EXERCISE REQUIREMENTS:
In the lines below, look for "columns". Copy each line where it appears.

RECORDS SHOWN:
........

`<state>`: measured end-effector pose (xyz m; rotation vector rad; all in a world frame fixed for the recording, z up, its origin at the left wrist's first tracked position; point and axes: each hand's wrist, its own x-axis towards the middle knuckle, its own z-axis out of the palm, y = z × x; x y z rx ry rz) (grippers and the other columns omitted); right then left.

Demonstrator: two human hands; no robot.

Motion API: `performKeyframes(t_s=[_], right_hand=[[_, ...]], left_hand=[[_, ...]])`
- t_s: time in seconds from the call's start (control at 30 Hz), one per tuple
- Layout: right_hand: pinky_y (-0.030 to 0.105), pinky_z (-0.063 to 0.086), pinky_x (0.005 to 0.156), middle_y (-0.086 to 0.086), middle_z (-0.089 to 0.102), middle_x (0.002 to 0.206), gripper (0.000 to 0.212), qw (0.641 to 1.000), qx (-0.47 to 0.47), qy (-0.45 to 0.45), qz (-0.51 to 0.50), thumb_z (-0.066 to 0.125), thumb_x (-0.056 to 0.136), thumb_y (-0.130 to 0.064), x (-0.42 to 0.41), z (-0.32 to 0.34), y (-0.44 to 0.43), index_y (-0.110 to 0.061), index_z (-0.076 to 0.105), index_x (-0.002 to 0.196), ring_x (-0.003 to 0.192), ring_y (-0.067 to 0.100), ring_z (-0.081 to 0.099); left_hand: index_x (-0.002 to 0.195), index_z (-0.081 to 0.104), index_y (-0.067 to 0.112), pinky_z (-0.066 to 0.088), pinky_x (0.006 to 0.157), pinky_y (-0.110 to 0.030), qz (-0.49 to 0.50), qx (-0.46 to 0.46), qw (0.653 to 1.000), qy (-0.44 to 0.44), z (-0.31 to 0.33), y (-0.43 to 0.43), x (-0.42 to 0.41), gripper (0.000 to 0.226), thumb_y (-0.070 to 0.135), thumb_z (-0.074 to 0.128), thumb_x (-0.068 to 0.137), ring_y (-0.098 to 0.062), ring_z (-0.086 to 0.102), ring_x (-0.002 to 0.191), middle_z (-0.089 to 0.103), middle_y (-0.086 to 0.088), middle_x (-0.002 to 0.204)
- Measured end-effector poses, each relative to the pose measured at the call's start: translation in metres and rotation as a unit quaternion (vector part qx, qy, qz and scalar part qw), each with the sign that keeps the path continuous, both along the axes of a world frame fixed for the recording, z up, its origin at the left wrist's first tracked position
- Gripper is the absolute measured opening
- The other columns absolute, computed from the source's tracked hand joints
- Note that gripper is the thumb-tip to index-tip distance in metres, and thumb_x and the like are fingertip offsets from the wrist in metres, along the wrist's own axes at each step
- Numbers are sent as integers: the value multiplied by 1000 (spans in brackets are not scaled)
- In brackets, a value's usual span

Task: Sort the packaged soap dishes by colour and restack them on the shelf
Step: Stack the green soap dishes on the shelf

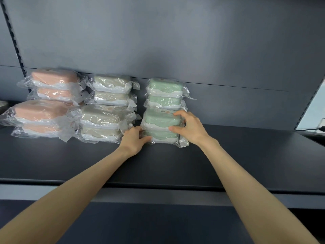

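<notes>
i see left hand [134, 138] curled round the left end of the front stack of plastic-wrapped green soap dishes [161, 125], right hand [189, 127] gripping its right end

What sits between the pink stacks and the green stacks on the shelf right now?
In the head view, the beige stacks sit there, two deep, between the pink stacks and green stacks.
</notes>
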<state>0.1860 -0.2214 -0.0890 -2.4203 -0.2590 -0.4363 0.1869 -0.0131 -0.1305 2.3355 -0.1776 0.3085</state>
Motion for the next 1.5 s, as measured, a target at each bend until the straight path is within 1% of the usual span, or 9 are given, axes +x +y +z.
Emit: performKeyframes(t_s=[0.17, 0.27, 0.37, 0.53, 0.7, 0.83, 1.03, 1.37, 1.5], right_hand=[[43, 35, 110, 2, 38, 149, 66, 999, -32, 33, 8, 73, 83, -36, -13, 11, 1, -24, 45, 142, 134, 22, 39], [42, 34, 111, 5, 35, 151, 70, 998, -48, 29, -2, 72, 85, -32, -28, 20, 0, -20, 40, 145, 135, 25, 38], [37, 35, 109, 3, 38, 149, 66, 998, -57, -8, -12, 70, 86, -30, -55, 34, -6, -18, 41, 144, 133, 24, 39], [39, 37, 106, 1, 40, 144, 60, 995, -68, -72, -24, 68, 87, -29, -113, 59, -17, -19, 44, 141, 130, 24, 42], [36, 38, 101, 0, 36, 145, 53, 983, -109, -141, -44, 62, 91, -30, -199, 75, -34, -20, 44, 140, 130, 25, 38], [36, 34, 102, -2, 29, 151, 53, 977, -117, -170, -62, 60, 93, -32, -269, 72, -52, -21, 42, 141, 134, 22, 31], [35, 37, 95, -3, 29, 151, 50, 975, -140, -152, -76, 58, 94, -33, -354, 63, -72, -21, 43, 140, 130, 22, 33], [33, 34, 97, 1, 31, 150, 52, 974, -144, -107, -141, 59, 93, -31, -464, 20, -124, -19, 44, 140, 130, 23, 33], [38, 34, 102, 7, 33, 149, 52, 971, -152, -64, -172, 62, 92, -28, -508, -4, -149, -14, 45, 139, 131, 29, 34]], left_hand=[[107, 56, 3, 42, 80, -31, -2, 23, 999, 26, 6, 0, -9, 35, 32, 62, 90, -28, 57, 97, 62, -11, 101], [111, 52, 2, 45, 85, -37, 5, 54, 998, 19, 16, 0, -24, 40, 34, 62, 90, -32, 56, 101, 61, -14, 107], [118, 47, 1, 43, 85, -38, 14, 95, 994, -44, 35, 0, -53, 45, 34, 60, 90, -36, 54, 107, 58, -16, 112], [141, 36, 6, 38, 101, -44, 0, 151, 978, -145, 81, -4, -110, 64, 35, 61, 90, -37, 43, 125, 47, -18, 133], [141, 40, 11, 34, 102, -47, -16, 217, 940, -265, 113, -20, -195, 59, 36, 59, 91, -33, 41, 124, 48, -12, 132], [136, 48, 11, 34, 97, -47, 0, 214, 924, -318, 111, -33, -267, 56, 33, 64, 87, -34, 45, 122, 53, -12, 128], [137, 47, 11, 32, 97, -45, -11, 269, 916, -296, 97, -55, -346, 54, 35, 60, 90, -33, 47, 118, 53, -12, 127], [141, 41, 15, 26, 100, -38, -96, 270, 913, -290, 62, -108, -433, 55, 39, 53, 93, -28, 46, 117, 52, -7, 127], [144, 36, 16, 23, 101, -36, -144, 276, 912, -266, 39, -134, -461, 56, 40, 49, 94, -28, 44, 119, 49, -7, 130]])
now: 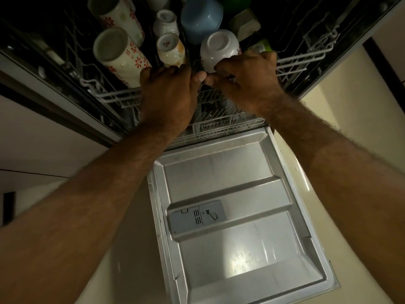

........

WRITTEN RESPONSE:
`<state>`: measured end-effector pose (xyz m; rotation vector rad; all in a world frame fixed for the recording, z up, its origin at the left wrist's first tracked position; point and axes: each hand's wrist, its own x-axis towards the middle knuckle, its own z-axis out of the palm, y = z × x; x y z rx ry rz) (grippers and the other columns omitted); right then left.
- The other columns absolute, computed from the source's tracked hand joints

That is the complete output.